» **WHAT IS BEING ASKED**: Wherever the word "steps" occurs in the listing below, copy that whole line.

» **MATERIAL FOR THIS TASK**:

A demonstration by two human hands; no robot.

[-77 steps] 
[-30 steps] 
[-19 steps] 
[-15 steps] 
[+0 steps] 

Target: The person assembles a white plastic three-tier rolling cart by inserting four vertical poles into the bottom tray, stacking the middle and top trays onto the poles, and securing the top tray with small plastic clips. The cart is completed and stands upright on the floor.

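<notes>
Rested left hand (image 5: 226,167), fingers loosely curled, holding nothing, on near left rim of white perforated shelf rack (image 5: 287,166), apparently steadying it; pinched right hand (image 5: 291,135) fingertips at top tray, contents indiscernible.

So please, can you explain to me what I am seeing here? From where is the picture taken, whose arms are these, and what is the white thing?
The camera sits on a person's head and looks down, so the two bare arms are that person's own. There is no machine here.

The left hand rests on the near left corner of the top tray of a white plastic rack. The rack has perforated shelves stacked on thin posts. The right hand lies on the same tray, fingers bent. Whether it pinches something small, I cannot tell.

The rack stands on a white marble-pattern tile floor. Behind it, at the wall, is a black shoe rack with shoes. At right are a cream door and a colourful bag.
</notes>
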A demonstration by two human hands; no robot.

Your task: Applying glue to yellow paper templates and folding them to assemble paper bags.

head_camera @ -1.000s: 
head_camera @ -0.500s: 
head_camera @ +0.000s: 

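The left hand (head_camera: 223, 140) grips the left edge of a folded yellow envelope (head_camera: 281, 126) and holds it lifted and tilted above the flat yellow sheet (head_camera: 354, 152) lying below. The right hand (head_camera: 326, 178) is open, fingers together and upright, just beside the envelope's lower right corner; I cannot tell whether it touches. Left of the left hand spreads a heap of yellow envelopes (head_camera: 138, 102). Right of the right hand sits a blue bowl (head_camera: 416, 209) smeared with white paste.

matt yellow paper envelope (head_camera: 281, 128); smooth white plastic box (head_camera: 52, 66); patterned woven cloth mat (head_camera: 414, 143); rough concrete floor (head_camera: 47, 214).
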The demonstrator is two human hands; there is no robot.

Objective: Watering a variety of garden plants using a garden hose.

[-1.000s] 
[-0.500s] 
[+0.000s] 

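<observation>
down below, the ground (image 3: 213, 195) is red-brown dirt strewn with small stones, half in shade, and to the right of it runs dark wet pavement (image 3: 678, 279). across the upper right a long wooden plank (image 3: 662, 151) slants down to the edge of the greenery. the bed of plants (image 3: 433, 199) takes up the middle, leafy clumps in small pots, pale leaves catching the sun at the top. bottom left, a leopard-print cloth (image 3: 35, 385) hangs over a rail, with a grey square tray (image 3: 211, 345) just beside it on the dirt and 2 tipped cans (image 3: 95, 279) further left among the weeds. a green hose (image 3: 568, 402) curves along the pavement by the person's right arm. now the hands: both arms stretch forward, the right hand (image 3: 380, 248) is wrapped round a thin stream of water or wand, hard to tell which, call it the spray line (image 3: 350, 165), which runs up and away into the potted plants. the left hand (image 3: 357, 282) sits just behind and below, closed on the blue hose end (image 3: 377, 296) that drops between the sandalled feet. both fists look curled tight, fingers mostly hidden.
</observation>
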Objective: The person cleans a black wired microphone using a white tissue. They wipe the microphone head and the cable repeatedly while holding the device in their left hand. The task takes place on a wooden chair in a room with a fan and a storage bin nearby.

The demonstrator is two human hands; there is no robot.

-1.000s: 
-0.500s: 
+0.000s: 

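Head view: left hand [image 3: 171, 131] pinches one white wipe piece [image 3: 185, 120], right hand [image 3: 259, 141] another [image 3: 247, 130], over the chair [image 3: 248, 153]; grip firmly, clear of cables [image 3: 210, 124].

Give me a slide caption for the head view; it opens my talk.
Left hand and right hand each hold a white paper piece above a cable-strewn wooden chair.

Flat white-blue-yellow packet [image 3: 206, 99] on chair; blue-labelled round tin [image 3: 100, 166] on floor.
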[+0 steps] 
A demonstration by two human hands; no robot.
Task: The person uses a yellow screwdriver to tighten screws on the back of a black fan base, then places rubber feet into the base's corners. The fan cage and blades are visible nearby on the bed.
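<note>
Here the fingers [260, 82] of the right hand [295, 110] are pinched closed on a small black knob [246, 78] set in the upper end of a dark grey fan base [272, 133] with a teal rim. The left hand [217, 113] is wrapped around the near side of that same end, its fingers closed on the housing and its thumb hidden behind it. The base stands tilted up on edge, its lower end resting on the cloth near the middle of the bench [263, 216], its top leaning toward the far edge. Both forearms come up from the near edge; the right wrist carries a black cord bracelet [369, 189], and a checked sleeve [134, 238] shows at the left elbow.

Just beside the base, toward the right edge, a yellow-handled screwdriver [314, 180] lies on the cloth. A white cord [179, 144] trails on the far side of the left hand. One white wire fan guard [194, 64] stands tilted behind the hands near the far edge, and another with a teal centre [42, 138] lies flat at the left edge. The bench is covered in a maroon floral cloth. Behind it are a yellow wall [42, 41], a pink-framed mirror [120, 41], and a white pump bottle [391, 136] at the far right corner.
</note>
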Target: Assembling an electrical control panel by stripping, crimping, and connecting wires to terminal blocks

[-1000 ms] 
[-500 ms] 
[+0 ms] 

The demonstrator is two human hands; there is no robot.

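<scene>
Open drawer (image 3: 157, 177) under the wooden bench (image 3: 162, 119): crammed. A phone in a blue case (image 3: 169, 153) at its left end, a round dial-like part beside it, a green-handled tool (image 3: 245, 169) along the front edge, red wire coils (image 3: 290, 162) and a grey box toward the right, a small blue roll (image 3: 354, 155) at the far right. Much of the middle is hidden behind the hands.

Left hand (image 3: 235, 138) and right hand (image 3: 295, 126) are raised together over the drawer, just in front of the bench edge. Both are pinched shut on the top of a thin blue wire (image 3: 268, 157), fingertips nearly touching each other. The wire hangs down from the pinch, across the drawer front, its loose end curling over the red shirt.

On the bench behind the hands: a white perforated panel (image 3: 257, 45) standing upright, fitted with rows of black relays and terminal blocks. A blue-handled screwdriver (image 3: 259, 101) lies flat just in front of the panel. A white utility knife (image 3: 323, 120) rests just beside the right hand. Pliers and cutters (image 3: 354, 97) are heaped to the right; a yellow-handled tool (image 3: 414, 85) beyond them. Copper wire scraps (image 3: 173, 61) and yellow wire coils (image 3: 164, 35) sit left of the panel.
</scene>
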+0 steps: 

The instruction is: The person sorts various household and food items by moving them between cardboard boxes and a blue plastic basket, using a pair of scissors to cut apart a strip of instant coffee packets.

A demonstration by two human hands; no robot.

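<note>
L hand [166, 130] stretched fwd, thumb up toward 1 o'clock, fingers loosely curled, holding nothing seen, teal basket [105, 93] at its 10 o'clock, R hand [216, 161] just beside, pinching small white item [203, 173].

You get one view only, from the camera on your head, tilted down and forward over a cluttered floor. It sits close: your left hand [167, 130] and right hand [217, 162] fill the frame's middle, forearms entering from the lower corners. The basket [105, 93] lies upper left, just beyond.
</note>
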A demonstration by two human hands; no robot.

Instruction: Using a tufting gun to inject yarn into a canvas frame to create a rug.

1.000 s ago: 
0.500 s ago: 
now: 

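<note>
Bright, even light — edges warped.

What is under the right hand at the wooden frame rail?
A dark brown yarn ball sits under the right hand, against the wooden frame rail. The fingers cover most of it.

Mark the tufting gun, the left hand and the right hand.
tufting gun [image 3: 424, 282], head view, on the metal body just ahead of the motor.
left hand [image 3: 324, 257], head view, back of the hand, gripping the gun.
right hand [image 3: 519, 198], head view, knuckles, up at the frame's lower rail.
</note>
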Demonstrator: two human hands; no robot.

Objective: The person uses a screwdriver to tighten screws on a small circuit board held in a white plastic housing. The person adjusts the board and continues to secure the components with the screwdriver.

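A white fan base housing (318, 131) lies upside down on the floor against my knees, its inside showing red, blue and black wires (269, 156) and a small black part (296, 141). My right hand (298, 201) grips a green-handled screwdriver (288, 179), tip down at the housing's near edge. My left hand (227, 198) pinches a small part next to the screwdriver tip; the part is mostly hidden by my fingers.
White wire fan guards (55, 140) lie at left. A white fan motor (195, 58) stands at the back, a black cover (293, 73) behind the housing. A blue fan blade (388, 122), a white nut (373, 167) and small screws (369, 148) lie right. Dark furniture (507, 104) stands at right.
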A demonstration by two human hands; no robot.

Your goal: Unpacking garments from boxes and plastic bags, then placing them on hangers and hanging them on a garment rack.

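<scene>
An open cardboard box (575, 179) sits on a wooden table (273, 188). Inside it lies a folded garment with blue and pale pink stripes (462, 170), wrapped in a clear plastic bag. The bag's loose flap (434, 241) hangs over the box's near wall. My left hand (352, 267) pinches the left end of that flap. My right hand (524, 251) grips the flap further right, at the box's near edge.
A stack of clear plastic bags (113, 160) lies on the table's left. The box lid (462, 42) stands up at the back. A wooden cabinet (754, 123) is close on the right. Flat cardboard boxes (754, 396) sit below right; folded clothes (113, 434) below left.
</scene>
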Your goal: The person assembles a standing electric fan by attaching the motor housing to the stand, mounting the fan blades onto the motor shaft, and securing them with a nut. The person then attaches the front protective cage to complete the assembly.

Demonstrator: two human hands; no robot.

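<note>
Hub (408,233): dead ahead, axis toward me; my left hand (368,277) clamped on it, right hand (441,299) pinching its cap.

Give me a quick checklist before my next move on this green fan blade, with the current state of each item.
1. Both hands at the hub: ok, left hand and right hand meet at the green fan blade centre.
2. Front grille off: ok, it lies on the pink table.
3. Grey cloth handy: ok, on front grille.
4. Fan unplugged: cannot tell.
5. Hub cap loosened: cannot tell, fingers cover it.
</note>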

» **RESULT FOR THIS EXERCISE**:
[-77 steps] 
[-30 steps] 
[-19 steps] 
[-15 steps] 
[+0 steps] 
[+0 steps] 
+0 steps: 

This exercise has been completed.